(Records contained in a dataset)

####

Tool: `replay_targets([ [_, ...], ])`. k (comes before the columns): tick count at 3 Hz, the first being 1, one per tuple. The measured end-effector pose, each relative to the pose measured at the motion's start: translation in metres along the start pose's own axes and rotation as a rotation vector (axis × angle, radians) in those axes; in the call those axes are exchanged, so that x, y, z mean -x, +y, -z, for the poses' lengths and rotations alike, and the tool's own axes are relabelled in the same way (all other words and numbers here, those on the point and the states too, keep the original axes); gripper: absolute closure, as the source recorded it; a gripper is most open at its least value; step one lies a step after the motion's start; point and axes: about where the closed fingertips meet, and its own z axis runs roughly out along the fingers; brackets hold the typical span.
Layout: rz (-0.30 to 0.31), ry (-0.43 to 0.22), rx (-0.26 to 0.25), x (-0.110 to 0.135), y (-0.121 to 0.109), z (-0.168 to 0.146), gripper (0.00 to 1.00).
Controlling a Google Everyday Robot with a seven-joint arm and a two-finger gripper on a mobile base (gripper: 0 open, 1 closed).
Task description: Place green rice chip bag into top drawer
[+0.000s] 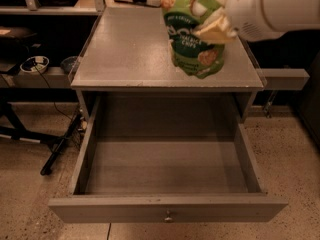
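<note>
The green rice chip bag [190, 39] hangs tilted over the right front part of the grey tabletop [125, 54]. Its lower edge is close to the table's front edge. My gripper [214, 28] reaches in from the upper right on a white arm [275, 9], and its cream fingers are shut on the bag's right side. Below the tabletop the top drawer [167, 209] stands pulled fully out. Its inside is bare, and a small round knob [168, 216] sits at the centre of the front panel. The bag is behind and above the drawer's opening.
A low dark shelf on the left holds a small round dish with cables [34, 64]. Black stand legs [55, 149] sprawl on the speckled floor left of the drawer. A grey ledge [287, 78] juts out to the right of the table.
</note>
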Motion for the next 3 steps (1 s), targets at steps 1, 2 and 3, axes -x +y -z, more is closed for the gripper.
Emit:
replay_targets([
  [1, -0.031, 0.046, -0.002, -0.018, 0.015, -0.007, 1.00],
  [2, -0.042, 0.089, -0.013, -0.035, 0.031, -0.015, 1.00],
  [3, -0.056, 0.132, 0.004, -0.057, 0.051, -0.028, 1.00],
])
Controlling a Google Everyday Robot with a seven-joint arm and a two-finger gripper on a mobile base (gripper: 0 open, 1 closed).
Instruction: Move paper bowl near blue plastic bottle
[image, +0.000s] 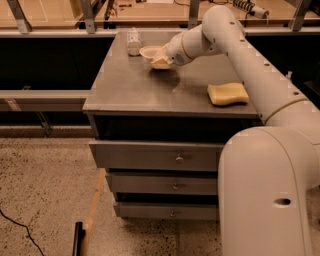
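Observation:
The paper bowl (150, 52) is a shallow cream-white bowl near the back left of the grey cabinet top (140, 87). My gripper (161, 60) is at the bowl's right rim and is shut on it, at the end of the white arm reaching in from the right. The blue plastic bottle (133, 41) is a small pale ridged bottle standing upright at the back left corner, a short gap to the left of the bowl.
A yellow sponge block (228, 93) lies on the right side of the cabinet top. The cabinet has three drawers (176, 159) below. A rail with wooden benches runs behind. The arm's large white base (270, 200) fills the lower right.

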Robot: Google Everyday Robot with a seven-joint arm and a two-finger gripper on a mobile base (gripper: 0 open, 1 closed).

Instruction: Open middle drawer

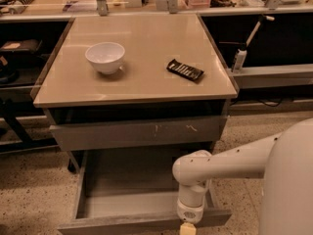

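Seeing middle drawer (132, 199) pulled well out below the taller grey front (139, 131) with white scratch marks, inside open to view, plain front panel down near the bottom edge of view. Got gripper (188, 228) pointing down off the white arm (225, 163), right at the right-hand part of that front panel, contact with it not clear, mostly cut off by the bottom edge; can't tell whether wide, narrow or holding anything. Up on the tabletop (142, 82): white bowl (105, 57) left, dark flat packet (185, 70) right, well apart.
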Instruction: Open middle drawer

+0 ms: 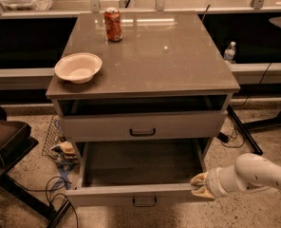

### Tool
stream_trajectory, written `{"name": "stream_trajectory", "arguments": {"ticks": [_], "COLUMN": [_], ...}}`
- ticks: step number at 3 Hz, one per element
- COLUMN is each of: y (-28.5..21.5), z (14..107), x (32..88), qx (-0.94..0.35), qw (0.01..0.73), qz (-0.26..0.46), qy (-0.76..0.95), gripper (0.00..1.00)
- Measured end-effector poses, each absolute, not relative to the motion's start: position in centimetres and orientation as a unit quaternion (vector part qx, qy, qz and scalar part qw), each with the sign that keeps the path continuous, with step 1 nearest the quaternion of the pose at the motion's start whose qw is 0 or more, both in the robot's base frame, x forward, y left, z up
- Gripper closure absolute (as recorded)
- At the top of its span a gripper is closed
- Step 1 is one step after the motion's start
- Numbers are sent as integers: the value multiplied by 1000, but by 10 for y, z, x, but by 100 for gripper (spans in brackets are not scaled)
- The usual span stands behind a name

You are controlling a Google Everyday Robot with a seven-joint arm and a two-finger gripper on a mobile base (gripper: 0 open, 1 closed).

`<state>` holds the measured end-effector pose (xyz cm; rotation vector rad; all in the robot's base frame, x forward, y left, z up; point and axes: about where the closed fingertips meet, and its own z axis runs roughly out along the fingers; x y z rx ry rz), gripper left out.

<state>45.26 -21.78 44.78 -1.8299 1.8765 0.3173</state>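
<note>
Fingers (198, 178) of my gripper (199, 186) are resting at the right front corner of the middle drawer (131, 194); apart or together, I cannot tell. It is standing pulled well out beneath the shut upper drawer (107, 126), with open floor (107, 220) lying before its front edge.

This looks like a robot test lab. A free-standing grey drawer cabinet (173, 61) sits on a speckled hard floor (259, 144), with loose cables (49, 189) beside it. A long ledge (261, 70) behind carries a water bottle (230, 52). A white arm's gripper (201, 185) sits at the right front corner of the pulled-out middle drawer (131, 194).
</note>
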Motion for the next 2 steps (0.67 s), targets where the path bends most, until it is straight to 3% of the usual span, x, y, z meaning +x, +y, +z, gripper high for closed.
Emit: {"name": "stream_trajectory", "arguments": {"ticks": [2], "y": [-216], "z": [447], "x": [452], "qx": [-672], "qw": [248], "qz": [118], "qy": [688], "gripper": [36]}}
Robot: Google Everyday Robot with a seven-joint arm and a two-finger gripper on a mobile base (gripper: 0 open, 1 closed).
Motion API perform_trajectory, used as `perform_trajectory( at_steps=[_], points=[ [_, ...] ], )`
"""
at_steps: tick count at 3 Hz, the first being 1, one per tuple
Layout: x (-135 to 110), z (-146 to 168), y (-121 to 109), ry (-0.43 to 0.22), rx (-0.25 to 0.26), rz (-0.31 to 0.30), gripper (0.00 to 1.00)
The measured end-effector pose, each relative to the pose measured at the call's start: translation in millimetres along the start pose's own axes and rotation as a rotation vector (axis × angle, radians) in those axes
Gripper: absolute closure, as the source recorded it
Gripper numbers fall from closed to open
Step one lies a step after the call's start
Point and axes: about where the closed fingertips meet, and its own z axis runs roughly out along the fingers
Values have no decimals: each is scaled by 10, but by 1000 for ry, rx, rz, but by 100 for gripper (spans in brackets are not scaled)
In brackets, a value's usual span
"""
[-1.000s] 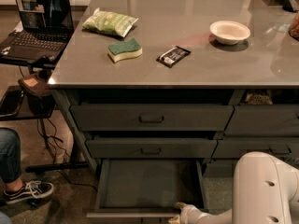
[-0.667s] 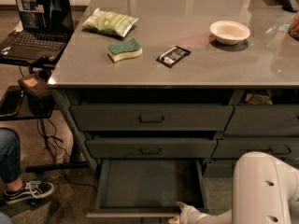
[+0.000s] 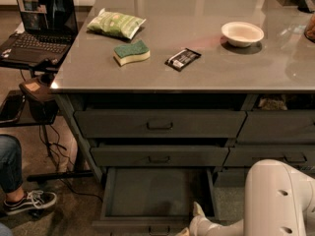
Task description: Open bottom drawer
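Observation:
The bottom drawer [image 3: 152, 193] of the left stack is pulled far out, showing its shallow, empty dark tray. Its slim front panel with the small loop handle [image 3: 158, 228] lies at the bottom edge of the view. My gripper [image 3: 193, 220] is at the drawer's front right corner, just right of the handle, pale fingers pointing up over the tray. My white arm [image 3: 278, 200] fills the bottom right corner.
Two taller drawers [image 3: 160, 124] sit shut above it. On the grey countertop [image 3: 197, 33] lie a green bag, a sponge [image 3: 131, 52], a dark wrapper [image 3: 183, 58] and a white bowl [image 3: 242, 33]. A laptop [image 3: 39, 26] on a stand, cables and a person's foot [image 3: 27, 200] are at the left.

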Motion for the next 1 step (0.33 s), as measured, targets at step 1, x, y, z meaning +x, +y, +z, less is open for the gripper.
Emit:
perform_trajectory(
  at_steps=[1],
  points=[
    [0, 0, 0, 0, 0, 0, 0]
  ],
)
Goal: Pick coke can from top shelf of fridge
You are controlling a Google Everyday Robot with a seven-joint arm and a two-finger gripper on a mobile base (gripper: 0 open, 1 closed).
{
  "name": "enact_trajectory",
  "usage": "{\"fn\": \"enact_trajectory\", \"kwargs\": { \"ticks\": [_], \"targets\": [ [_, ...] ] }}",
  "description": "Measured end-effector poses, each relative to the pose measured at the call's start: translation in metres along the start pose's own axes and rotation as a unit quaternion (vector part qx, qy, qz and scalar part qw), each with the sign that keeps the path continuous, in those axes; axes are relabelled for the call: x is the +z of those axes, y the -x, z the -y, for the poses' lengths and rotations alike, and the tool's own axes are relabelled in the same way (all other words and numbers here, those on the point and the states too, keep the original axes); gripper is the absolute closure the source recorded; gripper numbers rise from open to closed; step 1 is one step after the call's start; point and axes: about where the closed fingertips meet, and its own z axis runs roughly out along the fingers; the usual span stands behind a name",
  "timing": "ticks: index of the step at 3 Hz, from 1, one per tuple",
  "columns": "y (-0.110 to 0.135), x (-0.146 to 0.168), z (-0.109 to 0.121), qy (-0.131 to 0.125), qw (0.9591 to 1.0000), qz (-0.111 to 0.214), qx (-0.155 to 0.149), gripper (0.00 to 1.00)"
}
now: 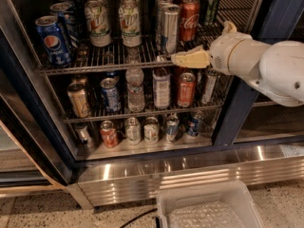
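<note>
The coke can point(189, 18), red with white script, stands upright on the top shelf point(95, 64) of the fridge point(236, 109), right of centre and behind a slim silver can point(169, 28). More red cans stand behind it. My gripper point(176, 59) is at the shelf's front rail, just below and slightly left of the coke can, pointing left. It holds nothing that I can see. My white arm point(266, 65) comes in from the right, in front of the dark blue frame.
The top shelf also holds Pepsi cans point(52, 39) at the left and tall pale cans point(129, 23) in the middle. Lower shelves carry bottles and cans, among them an orange-red can point(186, 89). A white bin point(209, 208) sits on the floor below the steel base point(180, 175).
</note>
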Motion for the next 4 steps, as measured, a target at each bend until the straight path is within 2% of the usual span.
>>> {"fn": "enact_trajectory", "kwargs": {
  "ticks": [1, 2, 3, 4],
  "targets": [
    [0.0021, 0.0078, 0.0027, -0.01, 0.9997, 0.014, 0.017, 0.0],
    [0.0021, 0.0078, 0.0027, -0.01, 0.9997, 0.014, 0.017, 0.0],
    [0.0022, 0.0079, 0.0027, -0.01, 0.9997, 0.014, 0.017, 0.19],
    [0.0022, 0.0079, 0.0027, -0.01, 0.9997, 0.014, 0.017, 0.14]
  ]
}}
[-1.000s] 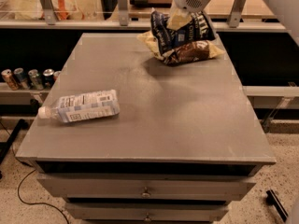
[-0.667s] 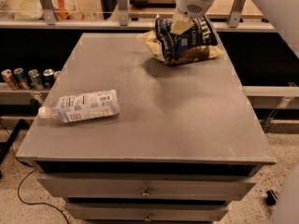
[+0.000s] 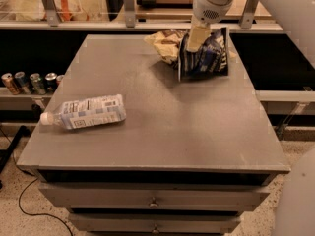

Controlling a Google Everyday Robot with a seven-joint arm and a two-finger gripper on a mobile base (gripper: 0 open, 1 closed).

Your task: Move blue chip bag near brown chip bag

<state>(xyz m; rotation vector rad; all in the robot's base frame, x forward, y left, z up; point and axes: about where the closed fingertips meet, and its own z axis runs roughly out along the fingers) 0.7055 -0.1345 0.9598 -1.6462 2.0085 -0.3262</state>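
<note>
Blue chip bag (image 3: pixel 210 59) right beneath the hand (image 3: pixel 197 37)

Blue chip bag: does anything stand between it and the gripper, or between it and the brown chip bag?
Nothing visible does. The gripper is at the top of the blue chip bag, and that bag sits directly beside the brown chip bag. The water bottle lies well away, front left.
</note>
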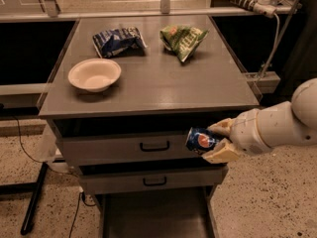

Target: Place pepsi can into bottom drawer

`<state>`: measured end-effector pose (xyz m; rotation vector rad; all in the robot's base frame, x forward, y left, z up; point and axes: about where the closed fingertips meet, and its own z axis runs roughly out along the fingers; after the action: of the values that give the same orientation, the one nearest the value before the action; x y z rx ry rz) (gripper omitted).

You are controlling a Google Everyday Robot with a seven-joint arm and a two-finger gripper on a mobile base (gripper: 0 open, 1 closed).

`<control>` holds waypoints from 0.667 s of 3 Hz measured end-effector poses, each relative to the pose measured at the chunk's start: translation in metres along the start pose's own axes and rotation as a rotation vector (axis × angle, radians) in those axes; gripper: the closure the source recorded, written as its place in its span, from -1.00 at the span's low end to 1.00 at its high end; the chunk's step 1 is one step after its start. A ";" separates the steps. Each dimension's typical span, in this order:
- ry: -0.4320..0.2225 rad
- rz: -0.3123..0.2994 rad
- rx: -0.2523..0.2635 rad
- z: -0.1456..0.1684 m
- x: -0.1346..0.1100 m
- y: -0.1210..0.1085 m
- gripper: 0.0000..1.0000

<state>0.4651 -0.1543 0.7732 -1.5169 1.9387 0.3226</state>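
Observation:
My gripper (216,141) reaches in from the right on a white arm and is shut on the pepsi can (201,140), a dark blue can with a round red, white and blue logo. The can lies tilted on its side in front of the right end of the upper drawer front (124,148). The bottom drawer (153,217) is pulled open below: a grey flat-floored tray with thin side walls at the bottom of the view. The can hangs above and to the right of its floor.
On the grey cabinet top (148,90) stand a white bowl (94,75), a blue-and-white snack bag (118,40) and a green snack bag (183,38). A second drawer front with a black handle (154,181) sits above the open drawer. Cables run along the floor at left.

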 end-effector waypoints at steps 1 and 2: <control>0.004 0.048 -0.070 0.068 0.031 0.013 1.00; -0.023 0.099 -0.086 0.137 0.074 0.021 1.00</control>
<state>0.4820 -0.1288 0.6195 -1.4672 2.0086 0.4694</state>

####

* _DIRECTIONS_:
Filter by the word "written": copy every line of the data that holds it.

* _RESPONSE_:
stream_trajectory, written `{"name": "stream_trajectory", "arguments": {"ticks": [_], "COLUMN": [_], ...}}`
`<control>` holds waypoints from 0.667 s of 3 Hz measured end-effector poses, each relative to the pose measured at the chunk's start: translation in metres along the start pose's own axes and rotation as a rotation vector (axis × angle, radians) in those axes; gripper: the closure the source recorded, written as its place in its span, from -1.00 at the span's low end to 1.00 at its high end; the chunk's step 1 is one step after its start. A ";" separates the steps. Each dimension's typical span, in this order:

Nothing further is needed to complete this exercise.